• [Exercise prompt]:
What lines below mention the word "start"? Copy each one.

• [Given information]:

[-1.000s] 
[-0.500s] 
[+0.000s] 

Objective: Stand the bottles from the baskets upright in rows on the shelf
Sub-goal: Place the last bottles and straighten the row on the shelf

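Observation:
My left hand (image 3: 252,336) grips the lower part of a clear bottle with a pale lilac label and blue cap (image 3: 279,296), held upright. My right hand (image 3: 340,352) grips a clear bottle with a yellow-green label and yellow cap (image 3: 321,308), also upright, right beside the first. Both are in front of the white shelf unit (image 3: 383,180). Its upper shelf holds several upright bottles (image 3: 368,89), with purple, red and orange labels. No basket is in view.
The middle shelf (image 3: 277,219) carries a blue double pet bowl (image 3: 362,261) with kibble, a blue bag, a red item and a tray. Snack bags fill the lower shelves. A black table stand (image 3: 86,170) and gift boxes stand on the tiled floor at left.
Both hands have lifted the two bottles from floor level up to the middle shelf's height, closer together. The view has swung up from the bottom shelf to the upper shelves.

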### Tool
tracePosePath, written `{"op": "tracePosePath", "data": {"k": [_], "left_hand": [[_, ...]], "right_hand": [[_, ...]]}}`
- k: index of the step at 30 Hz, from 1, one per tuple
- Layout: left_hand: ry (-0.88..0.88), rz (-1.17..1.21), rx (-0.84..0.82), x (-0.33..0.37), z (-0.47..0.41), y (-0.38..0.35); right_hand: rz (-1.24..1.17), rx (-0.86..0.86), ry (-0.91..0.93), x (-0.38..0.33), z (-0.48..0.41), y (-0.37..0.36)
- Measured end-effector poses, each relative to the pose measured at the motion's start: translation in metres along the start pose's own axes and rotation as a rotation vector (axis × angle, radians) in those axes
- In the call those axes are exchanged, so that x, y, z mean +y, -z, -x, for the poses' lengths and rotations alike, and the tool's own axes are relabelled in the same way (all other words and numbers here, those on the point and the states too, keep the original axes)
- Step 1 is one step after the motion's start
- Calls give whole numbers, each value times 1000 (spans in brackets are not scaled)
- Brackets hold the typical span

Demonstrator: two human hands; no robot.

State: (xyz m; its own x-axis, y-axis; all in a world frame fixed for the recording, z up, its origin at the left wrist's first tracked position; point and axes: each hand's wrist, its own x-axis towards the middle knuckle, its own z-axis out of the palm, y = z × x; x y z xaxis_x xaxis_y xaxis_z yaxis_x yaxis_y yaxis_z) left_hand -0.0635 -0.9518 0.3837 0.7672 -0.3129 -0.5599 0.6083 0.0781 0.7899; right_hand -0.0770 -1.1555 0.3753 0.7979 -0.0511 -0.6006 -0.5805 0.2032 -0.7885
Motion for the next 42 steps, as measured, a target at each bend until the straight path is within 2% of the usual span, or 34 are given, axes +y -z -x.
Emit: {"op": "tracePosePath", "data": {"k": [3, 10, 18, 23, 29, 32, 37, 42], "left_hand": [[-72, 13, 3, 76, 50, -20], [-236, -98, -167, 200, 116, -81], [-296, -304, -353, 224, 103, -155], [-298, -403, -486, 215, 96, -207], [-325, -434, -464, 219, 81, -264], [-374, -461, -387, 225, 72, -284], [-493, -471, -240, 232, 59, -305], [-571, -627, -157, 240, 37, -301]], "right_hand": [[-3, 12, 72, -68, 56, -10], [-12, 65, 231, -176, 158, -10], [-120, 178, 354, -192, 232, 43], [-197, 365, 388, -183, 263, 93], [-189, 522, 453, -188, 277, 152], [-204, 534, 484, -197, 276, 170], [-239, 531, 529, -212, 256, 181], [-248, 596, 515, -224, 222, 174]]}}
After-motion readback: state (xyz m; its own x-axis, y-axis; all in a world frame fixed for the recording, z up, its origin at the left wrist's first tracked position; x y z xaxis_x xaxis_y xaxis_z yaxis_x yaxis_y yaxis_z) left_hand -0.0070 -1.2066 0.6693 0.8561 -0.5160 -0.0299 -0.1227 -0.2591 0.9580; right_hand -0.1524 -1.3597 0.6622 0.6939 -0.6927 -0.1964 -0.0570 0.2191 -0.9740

• [Solution for this problem]:
- Measured end-effector poses, each relative to the pose measured at the motion's start: translation in metres along the start pose's own axes and rotation as a rotation vector (axis × angle, radians) in those axes
- Step 1 is one step after the motion's start

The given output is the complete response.